This coming fall I have to drive between St Paul and New York, and then back again. I love rotisserie chicken and slowly collapsing fast casual chains. We both know where this is heading. How many conveniently located Boston Market's are there along my drive? Can I live my dream of eating Boston Market for all 12 meals of the journey? Will they let me have extra skin? Today, on the Web Blog - Blog on the Web, we answer some but not all of these questions using Alteryx Designer.
Note: While most humans and software programs refer to vertically oriented data as being in columns, Alteryx describes this data as fields. I will use column and field interchangeably. I will also switch between first and second person liberally. Get excited!!
Finding Every Boston Market Using URL Scraping
20 years ago, 250 million Americans ate at Boston Market up to 8 times a week. Comedians told jokes not about a multitude of Starbucks on adjacent streetcorners, but instead boundless Boston Markets. On humid summer nights, the pungent and permeating odor of slowly roasting, lightly herbed chickens smothered the nostrils of every parent and child, every bird in the sky and mole in the ground. While Boston Market once dominated the dimensional plane in which all fast casual restaurants simultaneously exist, it is now a feeble, aged giant - ready to blink out of existence any day. With so many franchise locations having closed over the last decades, it can be hard to keep track of which ones are still open. There is no easily accesible master list, and google results include many which are permanently closed.
With certifiable information unavailable, we must turn to the only possible cannonical source of Boston Market information - Boston Market. Each Boston Market location has it's own page on the Boston Market website, with it's address embedded as part of the URL. The answer has been inside you the whole time Boston Market! In order to get a list of all the locations, I crawled the Boston Market Locations page using XML-Sitemaps and was given a plaintext list of about 500 URLs. I copied and pasted those into an excel sheet - I probably could have done Alteryx Text Input here, but old habits - and was off, already tasting that signature blend of herbs and spices.

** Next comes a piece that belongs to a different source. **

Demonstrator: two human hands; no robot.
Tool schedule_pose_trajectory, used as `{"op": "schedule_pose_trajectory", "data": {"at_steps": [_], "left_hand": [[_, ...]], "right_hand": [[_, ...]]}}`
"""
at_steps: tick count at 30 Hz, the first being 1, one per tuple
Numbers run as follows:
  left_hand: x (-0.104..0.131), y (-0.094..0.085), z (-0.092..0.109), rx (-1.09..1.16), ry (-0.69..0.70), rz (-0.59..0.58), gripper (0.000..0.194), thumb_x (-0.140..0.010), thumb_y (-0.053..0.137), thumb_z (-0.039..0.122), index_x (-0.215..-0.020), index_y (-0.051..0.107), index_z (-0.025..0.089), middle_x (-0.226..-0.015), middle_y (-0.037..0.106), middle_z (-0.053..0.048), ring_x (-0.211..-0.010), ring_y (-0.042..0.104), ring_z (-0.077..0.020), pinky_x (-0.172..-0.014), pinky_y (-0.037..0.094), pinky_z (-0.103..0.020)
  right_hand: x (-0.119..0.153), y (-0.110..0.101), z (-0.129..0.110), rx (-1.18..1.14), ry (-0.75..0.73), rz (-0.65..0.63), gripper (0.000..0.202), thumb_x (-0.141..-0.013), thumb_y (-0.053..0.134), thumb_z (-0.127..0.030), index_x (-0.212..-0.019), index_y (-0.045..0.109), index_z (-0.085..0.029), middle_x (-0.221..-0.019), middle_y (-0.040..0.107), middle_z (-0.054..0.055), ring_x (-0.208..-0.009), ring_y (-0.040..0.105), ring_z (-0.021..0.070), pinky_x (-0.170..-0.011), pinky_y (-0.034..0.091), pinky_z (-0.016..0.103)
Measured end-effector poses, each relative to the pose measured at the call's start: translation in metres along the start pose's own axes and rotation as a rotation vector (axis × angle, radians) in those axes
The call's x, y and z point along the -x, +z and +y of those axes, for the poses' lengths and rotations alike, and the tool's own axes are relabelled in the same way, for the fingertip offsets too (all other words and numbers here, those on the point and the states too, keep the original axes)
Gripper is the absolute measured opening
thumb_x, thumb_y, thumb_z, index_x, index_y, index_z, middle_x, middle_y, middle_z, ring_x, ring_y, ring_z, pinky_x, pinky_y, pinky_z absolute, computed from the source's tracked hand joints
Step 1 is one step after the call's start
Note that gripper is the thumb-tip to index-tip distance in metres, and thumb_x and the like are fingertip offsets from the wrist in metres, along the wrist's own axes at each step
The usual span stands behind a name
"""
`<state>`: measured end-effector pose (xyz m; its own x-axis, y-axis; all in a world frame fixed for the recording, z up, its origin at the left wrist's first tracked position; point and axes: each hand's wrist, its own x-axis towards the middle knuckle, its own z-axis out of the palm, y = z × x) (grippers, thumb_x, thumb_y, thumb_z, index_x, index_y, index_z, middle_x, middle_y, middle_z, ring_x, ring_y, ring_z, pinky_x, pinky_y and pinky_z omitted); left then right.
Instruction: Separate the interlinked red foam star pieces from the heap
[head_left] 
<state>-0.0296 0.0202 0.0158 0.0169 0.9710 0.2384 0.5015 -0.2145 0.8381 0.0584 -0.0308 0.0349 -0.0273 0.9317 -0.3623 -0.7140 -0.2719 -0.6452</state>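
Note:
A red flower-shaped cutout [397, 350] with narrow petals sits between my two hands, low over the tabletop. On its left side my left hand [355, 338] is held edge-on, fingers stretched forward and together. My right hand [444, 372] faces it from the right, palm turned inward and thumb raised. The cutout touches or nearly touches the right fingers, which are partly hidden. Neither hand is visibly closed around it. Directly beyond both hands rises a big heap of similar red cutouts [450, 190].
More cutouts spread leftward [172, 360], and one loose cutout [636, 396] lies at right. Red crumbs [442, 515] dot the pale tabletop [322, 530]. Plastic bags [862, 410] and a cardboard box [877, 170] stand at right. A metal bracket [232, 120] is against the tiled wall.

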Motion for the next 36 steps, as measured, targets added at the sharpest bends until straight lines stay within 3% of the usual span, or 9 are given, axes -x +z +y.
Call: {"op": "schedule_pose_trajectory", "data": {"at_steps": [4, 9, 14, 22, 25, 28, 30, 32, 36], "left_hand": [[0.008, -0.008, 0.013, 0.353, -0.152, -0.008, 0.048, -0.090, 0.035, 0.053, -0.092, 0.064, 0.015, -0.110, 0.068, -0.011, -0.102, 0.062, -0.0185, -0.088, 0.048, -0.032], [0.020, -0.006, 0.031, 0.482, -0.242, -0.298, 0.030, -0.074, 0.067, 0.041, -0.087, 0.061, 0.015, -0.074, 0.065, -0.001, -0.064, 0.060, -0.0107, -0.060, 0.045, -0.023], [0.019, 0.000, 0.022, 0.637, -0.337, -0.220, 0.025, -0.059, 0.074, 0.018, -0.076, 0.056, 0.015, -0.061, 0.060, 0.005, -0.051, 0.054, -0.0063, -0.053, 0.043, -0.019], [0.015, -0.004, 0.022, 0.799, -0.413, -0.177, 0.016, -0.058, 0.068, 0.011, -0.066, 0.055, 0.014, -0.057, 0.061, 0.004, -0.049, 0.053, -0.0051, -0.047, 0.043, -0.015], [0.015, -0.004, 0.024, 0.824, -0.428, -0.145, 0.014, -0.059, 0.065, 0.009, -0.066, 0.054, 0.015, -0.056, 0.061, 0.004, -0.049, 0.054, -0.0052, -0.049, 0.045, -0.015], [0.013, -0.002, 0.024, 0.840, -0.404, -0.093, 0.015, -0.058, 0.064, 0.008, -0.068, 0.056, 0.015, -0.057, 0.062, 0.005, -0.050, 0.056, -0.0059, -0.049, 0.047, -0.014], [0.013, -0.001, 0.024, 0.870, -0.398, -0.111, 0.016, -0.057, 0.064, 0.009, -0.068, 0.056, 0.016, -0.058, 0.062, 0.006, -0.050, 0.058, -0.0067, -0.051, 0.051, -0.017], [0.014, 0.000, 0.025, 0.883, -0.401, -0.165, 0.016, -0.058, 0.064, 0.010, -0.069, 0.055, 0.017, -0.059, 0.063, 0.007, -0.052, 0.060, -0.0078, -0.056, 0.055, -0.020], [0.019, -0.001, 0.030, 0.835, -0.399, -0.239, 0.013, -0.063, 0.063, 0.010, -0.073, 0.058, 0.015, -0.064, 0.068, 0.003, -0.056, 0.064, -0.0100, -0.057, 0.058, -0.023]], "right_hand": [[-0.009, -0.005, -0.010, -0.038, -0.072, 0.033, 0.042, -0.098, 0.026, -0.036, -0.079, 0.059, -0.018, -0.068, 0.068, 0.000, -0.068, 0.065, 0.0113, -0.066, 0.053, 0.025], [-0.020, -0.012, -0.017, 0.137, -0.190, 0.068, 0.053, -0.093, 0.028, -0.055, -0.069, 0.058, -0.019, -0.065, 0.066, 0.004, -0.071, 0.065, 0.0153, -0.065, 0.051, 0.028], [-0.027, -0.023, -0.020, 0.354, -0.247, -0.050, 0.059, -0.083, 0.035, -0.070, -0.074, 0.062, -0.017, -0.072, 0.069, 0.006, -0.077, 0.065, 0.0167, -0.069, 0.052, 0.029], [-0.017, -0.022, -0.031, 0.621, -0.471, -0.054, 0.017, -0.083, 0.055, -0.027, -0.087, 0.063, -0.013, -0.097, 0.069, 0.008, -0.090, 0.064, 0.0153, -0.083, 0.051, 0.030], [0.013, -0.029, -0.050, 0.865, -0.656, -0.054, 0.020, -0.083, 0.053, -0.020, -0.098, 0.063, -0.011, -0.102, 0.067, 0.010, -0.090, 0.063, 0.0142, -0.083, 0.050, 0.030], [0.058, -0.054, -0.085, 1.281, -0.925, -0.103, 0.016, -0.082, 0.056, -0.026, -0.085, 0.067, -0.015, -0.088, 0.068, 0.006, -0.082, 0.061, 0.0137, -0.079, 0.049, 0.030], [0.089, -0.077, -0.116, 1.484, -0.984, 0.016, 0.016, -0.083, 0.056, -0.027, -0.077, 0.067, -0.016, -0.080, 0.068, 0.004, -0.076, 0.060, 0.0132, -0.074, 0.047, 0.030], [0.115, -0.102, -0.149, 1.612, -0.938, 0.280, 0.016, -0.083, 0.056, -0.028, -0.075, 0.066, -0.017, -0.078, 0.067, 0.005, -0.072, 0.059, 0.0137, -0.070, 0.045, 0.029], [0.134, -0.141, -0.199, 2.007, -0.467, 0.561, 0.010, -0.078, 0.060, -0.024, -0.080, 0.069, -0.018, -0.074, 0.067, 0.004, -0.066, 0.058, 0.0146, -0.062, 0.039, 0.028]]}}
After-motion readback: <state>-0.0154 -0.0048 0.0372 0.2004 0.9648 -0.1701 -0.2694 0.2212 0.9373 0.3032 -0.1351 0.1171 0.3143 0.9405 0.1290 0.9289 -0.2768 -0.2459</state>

Play along at home - Bostonmarketurls.xlsx
Geocoding Using the Census Bureau API
In order to take this list of URLs containing address information and turn it spatial data, the addresses must be extracted, cleaned, and geocoded. Geocoding is a process wherein an address is provided and latitude/longitude points are spat out. The US Census Bureau has a handy API for geocoding that we will be utilizing once we have the addresses.
The complete workflow (click to embiggen):
Lets get this out onto a tray of comprehensible chunks.
Chunk 1: Splitting URLs and filtering for addresses
- Use the input data tool to load bostonmarketurls.xlsx into the workflow with default settings.
- Text to Columns tool with / set as delimiter, splitting the URLs into 8 columns. This gives us a column each for State, City, and Address, which we rename and select with the Select tool.
- Not all of the URLs have complete address info, so we use a filter on the Address column to find those entries for which the Address field is not null.
- Some Boston Markets have the same address listed multiple times for catering purposes, so we use the Unique tool on the Address column to filter for only unique addresses.
Chunk 2: Cleaning up address data and preparing for Census Bureau query
- Since both the City and Address fields contain dashes where there should be spaces, we use the Multi-Field Formula tool to with the expression
ReplaceChar([_CurrentField_], "-", " ") to replace all dashes with spaces.
- Street addresses on routes have been abbreviated to rt, so I de-abbrev them with a formula tool using:
Replace([Address], " rt ", " Route "). Townships get the opposite treatment, since I like to seem them as twp.
- Our earlier Multi-Field Formula was a little too aggressive in removing dashes, so we use the Regex tool to replace some of the dashes where they belong. Some addresses, particularly those in New York City, feature a dash between two sets of numbers, for example 106-24 71st Avenue. The Regex tool will search for two sets of numbers at the beginning of an entry and replace the space between them with a dash if we configure it juuuuust right:
- What if we used Formula tool to create a new column - Census Query - that combines our cleaned address data and formats it for the Census Bureau API? I imagine it would go a little something like this
- Finally, we use the Download tool on our newly created Census Query column and get a response of JSON data so fresh and piping hot that it is comparable only to a delicious Boston Market rotisserie chicken. When running this workflow, right click on the download tool and select 'Cache and Run Workflow' so you only run this set of queries once.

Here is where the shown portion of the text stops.